|My first Dragon Magazine.
"To me, it's a print product less meaty than the average book that includes both regular features and one-off content, and which arrives in my mailbox on a regular basis."Brief lamentations about the demise of Dragon Magazine followed. A PDF just isn't the same, even if it's a coherent collected work. The news that Gygax Magazine will be offering a print edition subscription when it comes out on January 26th (a mere 9 days away) sparked some interest.
A few weeks back, Tenkar's Tavern published an article entitled When Did We Stop "Playing" Our RPG Books and Start "Collecting" Them? Gaming books have become less about utility and more about "gotta own 'em all"; less about making a book your own and more about treating books like objets d'art. Maybe the PDFs are there to print and use and throw away while the book remains wrapped in plastic on a high shelf, spine uncracked.
|See the whole thing
This is a gorgeous example of a 14-year-old gamer's crowning achievement. Here's a module that expands an iconic series of adventures, with similar sensibilities and a catchy title, lovingly hand-crafted with a typewriter and freehand drawings as a totally usable homage to a beloved game.
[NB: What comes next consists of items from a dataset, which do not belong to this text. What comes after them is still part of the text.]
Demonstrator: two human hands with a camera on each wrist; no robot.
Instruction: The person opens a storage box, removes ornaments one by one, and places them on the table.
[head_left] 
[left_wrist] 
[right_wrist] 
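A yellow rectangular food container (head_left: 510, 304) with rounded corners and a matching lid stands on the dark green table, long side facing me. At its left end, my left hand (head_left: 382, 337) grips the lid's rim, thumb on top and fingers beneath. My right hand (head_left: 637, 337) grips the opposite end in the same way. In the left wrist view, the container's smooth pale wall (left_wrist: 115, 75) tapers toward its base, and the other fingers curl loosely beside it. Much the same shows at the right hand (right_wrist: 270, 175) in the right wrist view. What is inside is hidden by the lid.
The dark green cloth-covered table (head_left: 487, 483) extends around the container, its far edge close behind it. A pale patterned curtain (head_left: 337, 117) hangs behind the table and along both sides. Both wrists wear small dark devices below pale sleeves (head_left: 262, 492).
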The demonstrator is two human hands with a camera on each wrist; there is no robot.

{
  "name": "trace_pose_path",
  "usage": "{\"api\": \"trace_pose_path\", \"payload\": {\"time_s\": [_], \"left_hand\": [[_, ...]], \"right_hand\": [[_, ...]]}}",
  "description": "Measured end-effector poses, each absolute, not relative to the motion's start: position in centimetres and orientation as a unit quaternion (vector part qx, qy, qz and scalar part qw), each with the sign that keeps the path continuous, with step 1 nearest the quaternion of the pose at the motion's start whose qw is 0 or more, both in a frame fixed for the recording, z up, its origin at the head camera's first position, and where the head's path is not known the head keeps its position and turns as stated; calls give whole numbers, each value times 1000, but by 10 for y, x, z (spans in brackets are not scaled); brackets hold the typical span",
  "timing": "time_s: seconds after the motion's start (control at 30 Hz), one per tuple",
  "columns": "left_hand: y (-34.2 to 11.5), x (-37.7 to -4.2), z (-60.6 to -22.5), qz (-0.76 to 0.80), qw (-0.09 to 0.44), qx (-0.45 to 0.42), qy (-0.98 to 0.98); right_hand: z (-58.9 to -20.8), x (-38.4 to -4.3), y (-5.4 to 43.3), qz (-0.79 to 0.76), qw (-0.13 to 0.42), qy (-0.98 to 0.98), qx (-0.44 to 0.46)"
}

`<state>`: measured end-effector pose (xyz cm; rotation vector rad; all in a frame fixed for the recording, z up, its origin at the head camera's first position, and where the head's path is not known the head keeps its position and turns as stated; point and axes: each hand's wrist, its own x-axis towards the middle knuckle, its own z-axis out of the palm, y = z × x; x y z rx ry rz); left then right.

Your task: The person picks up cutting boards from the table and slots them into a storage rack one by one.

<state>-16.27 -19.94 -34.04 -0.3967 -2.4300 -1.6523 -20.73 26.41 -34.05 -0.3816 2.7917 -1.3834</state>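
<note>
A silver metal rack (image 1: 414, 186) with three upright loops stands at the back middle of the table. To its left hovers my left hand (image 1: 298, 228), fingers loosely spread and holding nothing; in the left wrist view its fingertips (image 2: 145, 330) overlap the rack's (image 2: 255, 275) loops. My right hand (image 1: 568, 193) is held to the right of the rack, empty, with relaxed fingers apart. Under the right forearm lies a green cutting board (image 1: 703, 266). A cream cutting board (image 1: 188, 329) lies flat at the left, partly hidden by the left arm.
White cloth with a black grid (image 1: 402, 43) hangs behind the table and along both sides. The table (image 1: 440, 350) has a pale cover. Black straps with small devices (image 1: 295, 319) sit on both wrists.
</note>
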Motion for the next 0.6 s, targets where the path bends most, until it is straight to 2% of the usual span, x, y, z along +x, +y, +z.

You can see the scars, the scribbled updates, the discolored bits of tape used to mount the graph paper maps to the plain white paper, and each mark tells you about an authentic experience in the creation process.
With desktop publishing so accessible nowadays, I fear we'll never see this level of incidental hand-craftedness again.
Welcome to the New (Digital) World
We're firmly in the Digital Age. If you don't offer a PDF version of your game, you're losing half your market out of the gate. People run RPGs in the ether for players scattered across the planet, through Hangouts or Skype. Your map exists as digital image files, eternally clean and ready for another group to charge into harm's way in the exact same scenario. Character sheets live on USB thumb drives or in the cloud, not in messy collections of paper stuffed into a file folder. Tablets become rulebooks, reference sheets, dice rollers, or character sheets just by tapping the screen.
|The future is disposable.
Art by bigblankpaper.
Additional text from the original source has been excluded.